June 30, 2010

Canada Sends In Task Force To Tackle “Bewildering” Payments System

Canada is attempting to get a handle on the bewildering explosion in new payment technologies with a task force.

Canada’s Minister of Finance, Jim Flaherty, has announced the launch of a new Task Force for the Payments System Review.  As Flaherty commented, consumers today can make payments in “a bewildering number of ways, even by tapping a cell phone against a scanner.”

One of the Task Force’s main goals will be to figure out how to introduce these new payment technologies without compromising Canadian safety and efficiency or consumer protection.  The Task Force is gearing up to provide recommendations to the Minister by the end of 2011. 

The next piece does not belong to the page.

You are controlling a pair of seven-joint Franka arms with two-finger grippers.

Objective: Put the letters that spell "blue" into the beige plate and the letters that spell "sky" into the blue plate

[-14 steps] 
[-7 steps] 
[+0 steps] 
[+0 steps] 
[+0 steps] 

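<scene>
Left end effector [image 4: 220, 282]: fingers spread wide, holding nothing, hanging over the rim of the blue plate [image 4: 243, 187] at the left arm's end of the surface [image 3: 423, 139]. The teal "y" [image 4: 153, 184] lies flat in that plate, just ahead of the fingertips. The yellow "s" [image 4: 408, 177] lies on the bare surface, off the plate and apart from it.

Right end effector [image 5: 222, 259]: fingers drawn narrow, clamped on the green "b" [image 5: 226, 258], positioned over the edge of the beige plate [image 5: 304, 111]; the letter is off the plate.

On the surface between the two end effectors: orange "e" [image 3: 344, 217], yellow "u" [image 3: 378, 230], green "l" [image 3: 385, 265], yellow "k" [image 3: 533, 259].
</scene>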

The Task Force’s mandate includes: (1)”[i]dentify[ing] public policy objectives to be pursued in the operation and regulation of the payments system;” (2) “[i]dentify[ing] and assess[ing] the regulatory and institutional structures best suited to achieving those public policy objectives;” (3) “[a]ssess[ing] and report[ing] on the safety and soundness of the Canadian payments system;” (4) “[a]ssess[ing] the competitive landscape for current participants by identifying any potential barriers for new entrants and mechanisms to improve the competitive landscape of the domestic payments system;” (5) “[a]ssess[ing] the degree of innovation in the domestic payments system and report[ing] on the challenges and opportunities to bring new and innovative products to market in Canada;” and (6) “[a]ssess[ing] and report[ing] on whether consumers and merchants are well served by the domestic payments system.”

The Task Force is chaired by Patricia Meredith, a Professional Associate and Senior Adviser to financial services and technology companies with the consulting firm Monitor Group, an Adjunct Professor at York University’s Schulich School of Business, and former Executive Vice President of corporate strategy and member of the Senior Executive at Canadian Imperial Bank of Commerce.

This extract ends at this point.